Photonic spin Hall effect dependent on Landau level transitions in monolayer WTe2

TL;DR

This paper theoretically explores how Landau level transitions in monolayer WTe2 influence the photonic spin Hall effect, revealing tunable, giant, and angle-dependent spin-dependent displacements linked to Hall conductivity variations.

Contribution

It demonstrates the dependence of PSHE on LL transitions and Hall angle, providing new insights into spin-orbit interactions in quantum 2D materials with broken time-reversal symmetry.

Findings

Giant PSHE with over 400 wavelength displacement at specific LL transition

PSHE behavior varies significantly with LL transition type and incident angle

Enhanced PSHE observed near zero Hall angles

Abstract

Landau level (LL) engineered photonic spin Hall effect (PSHE) holds great promise for nanoscale manipulation and steering of magneto-optical transport in two-dimensional atomic systems. Herein, we theoretically investigate PSHE modulated by LL transitions {\delta}n = n'-n =-2, 0, +2 (where n and n' indicate the LL indexes of valence and conduction bands, respectively) in monolayer WTe2. Results show that PSHE tuned by {\delta}n =-2, 0, +2 has completely different dependent behaviors on LLs, incident angle of incident photons, and magnetic induction intensity.
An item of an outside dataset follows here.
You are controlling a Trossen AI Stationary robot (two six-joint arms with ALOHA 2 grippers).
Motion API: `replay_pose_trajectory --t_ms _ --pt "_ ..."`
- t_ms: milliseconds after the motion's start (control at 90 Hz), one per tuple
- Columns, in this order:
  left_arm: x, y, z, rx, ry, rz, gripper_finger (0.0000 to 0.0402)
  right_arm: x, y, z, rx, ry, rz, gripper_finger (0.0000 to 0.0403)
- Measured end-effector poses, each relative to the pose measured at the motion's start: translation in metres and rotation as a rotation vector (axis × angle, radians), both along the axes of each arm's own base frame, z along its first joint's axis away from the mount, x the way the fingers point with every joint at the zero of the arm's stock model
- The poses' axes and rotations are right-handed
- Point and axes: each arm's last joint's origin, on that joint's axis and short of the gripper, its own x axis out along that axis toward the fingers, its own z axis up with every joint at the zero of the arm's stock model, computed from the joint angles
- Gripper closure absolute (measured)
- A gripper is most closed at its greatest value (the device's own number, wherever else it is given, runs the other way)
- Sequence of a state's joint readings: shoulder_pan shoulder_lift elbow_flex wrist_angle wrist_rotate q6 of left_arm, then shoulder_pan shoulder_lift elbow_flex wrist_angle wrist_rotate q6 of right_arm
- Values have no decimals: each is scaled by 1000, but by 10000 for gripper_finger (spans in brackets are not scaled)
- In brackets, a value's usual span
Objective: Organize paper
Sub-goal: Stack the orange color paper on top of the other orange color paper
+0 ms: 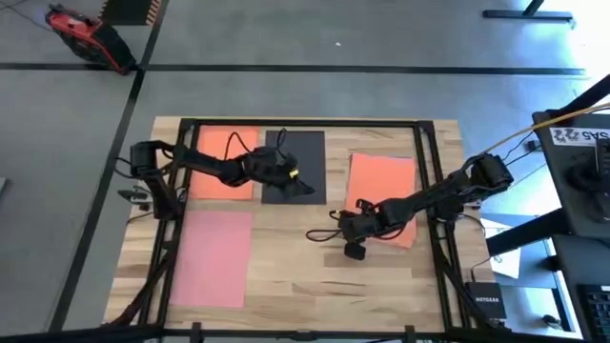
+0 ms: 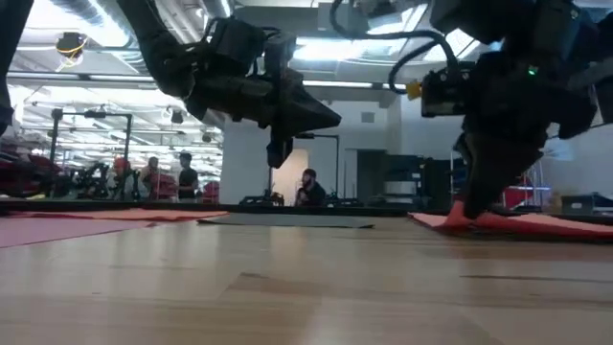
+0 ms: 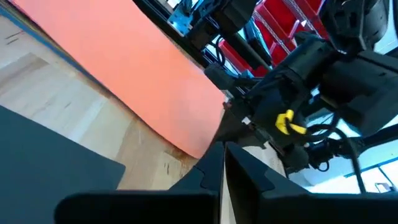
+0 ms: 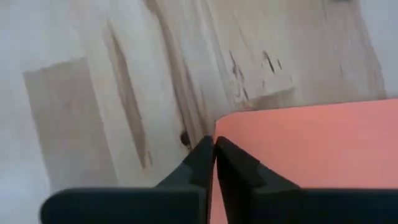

These discrepancies are ascribed to Hall-conductivity-incurred Hall angle {\Theta} because the variation tendency of photonic spin Hall shifts is similar to that of {\Theta} with changing the LL index. Giant PSHE with the largest in-plane displacement of more than 400 times of incident wavelength is obtained at the transition |n=55>->|n'=57>. Remarkably enhanced PSHE occurs at near-zero Hall angles. In-plane and transverse spin-dependent displacements give their respective extremum values at the same incident angles when the {\Theta} is near to zero, and their incident-angle deviation will become larger and larger as the |{\Theta}| increases. This unambiguously confirms the strong influence of Hall angle in the PSHE, shedding important insights into the fundamental properties of spin-orbit interaction of light in time-reversal symmetry breaking quantum systems.